# Digging in water bowl



## nicosmom (Apr 19, 2011)

My 4 month old Golden digs in her water bowl all the time. The water splashes all over the place and makes a mess of the kitchen, so it's getting really frustrating! Whenever she does this I immediately take away her water bowl for a while, but as soon as I give it back and she's drank a little bit she starts digging/splashing again. Does anyone else have this issue? Will she grow out of it?


----------



## HiTideGoldens (Dec 29, 2009)

We had that problem with Jack when we was a puppy. I remember wanting to KILL him because he did it over and over every day! It was a mess.

One thing we tried was putting only about 2 inches of water in the bowl at a time. The other thing we tried was to buy a bucket and use a snap hook to hook it to the side of a crate. Both worked fine and he eventually grew out of it.


----------



## Mavrk (Mar 11, 2011)

Sunshine does this occasionally. Her favorite thing used to be to pull the water bowl with her teeth and spill it. It looks like she is growing out of that one, but she still likes to put her feet in sometimes.


----------



## Enzos_Mom (Apr 8, 2010)

Enzo digs in his bowl, but only when it's empty. It's like his way of telling me that he drank all of his water. lol


----------



## Deb_Bayne (Mar 18, 2011)

Whew, I'm so glad I'm not the only one. Bayne digs so hard we have to snap the indent back out of the stainless steel bowl. From reading these posts it looks like he'll grow out of it.


----------



## Limerick Main (Sep 17, 2010)

This was one of the first "tricks" that Limerick taught himself at about 9 weeks old. He does it, then looks up with a big smile as if to say "Tada!! Look what I did! Aren't you proud?"


----------



## SimpleSimon's Mom (Nov 29, 2009)

Does your water bowl have a pattern at the bottom that she may be trying to get to? 

When we had a water bowl with an image at the bottom our golden was always trying to dig it up. We switched to a plain bowl and the digging stopped. Good luck!


----------



## Maxs Mom (Mar 22, 2008)

Gabby does not dig in her water bowl, but she digs at the corner of her crate when she does not want to be in it (like when we take a big dog for a walk) and in the process spills her water all over the place. We had to keep water out of her crate for the longest time. We had a "gerbil bottle" for her water, she knew how to drink out of it, I saw her. However she rarely did, then she broke that bottle. It would not hook on her crate anymore. 

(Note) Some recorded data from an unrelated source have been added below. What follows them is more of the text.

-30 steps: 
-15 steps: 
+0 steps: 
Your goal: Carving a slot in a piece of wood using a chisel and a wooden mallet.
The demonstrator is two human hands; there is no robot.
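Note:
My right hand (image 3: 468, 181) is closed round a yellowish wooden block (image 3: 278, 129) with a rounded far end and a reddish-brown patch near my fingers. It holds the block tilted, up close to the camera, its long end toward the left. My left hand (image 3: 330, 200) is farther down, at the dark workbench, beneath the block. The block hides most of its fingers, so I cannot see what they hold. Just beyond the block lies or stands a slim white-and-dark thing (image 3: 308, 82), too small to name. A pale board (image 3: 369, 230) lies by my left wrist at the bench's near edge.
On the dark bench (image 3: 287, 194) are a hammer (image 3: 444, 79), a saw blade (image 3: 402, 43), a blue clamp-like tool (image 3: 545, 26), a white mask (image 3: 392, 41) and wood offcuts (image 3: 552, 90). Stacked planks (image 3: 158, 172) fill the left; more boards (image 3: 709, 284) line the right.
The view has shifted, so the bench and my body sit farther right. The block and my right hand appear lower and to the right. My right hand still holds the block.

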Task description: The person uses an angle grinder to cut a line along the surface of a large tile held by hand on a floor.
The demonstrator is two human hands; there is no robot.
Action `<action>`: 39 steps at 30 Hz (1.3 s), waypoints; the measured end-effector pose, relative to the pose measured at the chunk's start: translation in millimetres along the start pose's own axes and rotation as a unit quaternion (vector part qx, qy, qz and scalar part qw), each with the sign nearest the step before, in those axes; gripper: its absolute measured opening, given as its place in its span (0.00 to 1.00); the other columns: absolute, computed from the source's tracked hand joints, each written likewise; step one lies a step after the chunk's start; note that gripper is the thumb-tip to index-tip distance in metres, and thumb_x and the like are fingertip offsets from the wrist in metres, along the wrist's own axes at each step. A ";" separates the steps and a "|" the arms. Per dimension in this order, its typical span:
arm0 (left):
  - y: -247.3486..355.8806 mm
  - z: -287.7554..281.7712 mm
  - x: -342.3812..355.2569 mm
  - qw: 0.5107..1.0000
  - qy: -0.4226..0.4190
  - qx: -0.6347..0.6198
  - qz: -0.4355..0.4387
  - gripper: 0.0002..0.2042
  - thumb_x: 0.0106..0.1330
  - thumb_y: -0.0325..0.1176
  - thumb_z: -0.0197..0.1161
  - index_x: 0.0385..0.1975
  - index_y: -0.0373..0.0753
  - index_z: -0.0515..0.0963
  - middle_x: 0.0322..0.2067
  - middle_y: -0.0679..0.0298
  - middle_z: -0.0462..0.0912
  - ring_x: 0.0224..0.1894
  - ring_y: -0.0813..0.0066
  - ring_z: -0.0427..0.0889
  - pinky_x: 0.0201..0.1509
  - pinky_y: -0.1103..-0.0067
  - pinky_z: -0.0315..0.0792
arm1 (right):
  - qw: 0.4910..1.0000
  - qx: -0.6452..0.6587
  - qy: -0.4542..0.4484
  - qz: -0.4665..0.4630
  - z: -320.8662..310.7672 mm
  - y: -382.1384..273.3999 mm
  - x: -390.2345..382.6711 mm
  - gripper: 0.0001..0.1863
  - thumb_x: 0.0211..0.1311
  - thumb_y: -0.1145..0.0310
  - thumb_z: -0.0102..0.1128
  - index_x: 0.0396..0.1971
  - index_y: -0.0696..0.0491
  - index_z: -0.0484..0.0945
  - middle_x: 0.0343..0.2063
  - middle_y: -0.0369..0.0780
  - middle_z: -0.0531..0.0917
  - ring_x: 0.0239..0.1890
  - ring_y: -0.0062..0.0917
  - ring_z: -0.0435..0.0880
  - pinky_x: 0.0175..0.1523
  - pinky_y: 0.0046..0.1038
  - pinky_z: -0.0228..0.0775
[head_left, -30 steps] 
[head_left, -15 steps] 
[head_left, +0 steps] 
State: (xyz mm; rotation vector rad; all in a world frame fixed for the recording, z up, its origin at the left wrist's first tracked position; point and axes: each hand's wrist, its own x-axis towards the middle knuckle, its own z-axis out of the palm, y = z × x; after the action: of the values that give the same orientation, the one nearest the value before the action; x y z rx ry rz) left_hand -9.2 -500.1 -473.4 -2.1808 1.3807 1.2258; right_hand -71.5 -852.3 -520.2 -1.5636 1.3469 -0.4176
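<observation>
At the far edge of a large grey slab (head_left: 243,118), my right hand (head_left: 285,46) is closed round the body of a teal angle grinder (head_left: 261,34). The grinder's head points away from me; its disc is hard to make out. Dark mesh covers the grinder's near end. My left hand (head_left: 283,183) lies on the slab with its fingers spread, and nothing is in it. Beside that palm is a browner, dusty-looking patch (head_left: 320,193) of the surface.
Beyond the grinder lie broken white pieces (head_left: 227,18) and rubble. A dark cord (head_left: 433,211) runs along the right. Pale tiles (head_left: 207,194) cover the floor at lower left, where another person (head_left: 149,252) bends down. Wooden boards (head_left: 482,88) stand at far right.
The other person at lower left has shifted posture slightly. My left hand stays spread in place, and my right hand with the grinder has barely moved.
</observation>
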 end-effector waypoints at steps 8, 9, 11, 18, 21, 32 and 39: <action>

With her recent issues, we had to give her water again in a bucket. Prednisone makes them DRINK. So far so good, we started with just a little amount. She has been good whether or not we can keep a bucket for her time will tell.


----------



## DNL2448 (Feb 13, 2009)

It could be worse...Check out how Trip likes to drink....


----------



## DreamingGold (Mar 16, 2011)

Laura, that is hilarious!


----------



## nicosmom (Apr 19, 2011)

Hahaha that video of Trip is hilarious! Thanks for the responses. I'm glad to know I'm not the only one and hopefully she will grow out of this. We are using a metal bowl that she can see her reflection in, so maybe that's what she's digging at? I'll try putting water in a solid white bowl and see what she does.


----------



## LincolnsMom (Sep 28, 2010)

Such a cute video of tripp!

For Lincoln who dug in his water we actually elevated his bowl. once we got an elevated bowls and he couldn't dig so were happy. Plus it helps to prevent bloat 2 birds 1 stone ;p


----------



## Mavrk (Mar 11, 2011)

Great video. In the words of my 3 year old son "that's too funny!"


----------



## Ruby'smom (Feb 4, 2008)

Ruby used to dig her water out of her bowl and also put all of her face in and blow bubbles in it so that it went everywhere 
we tried all ways to stop her but nothing worked so we just put her water bowl on a bath mat or a towle so that it soaked up at least some of the over flow lol


----------



## Ruby'smom (Feb 4, 2008)

forgot to say love the video lol


----------



## bioteach (Nov 13, 2010)

That looks familiar! Brewer used to try to drink the entire swimming pool dry. We had a pool cleaning system called a Pool Valet that had pop-up heads that jetted water to move debris down to the drain. Brewer waited until the head popped up and tried to dig it out of the plaster. When the jets stopped he would too.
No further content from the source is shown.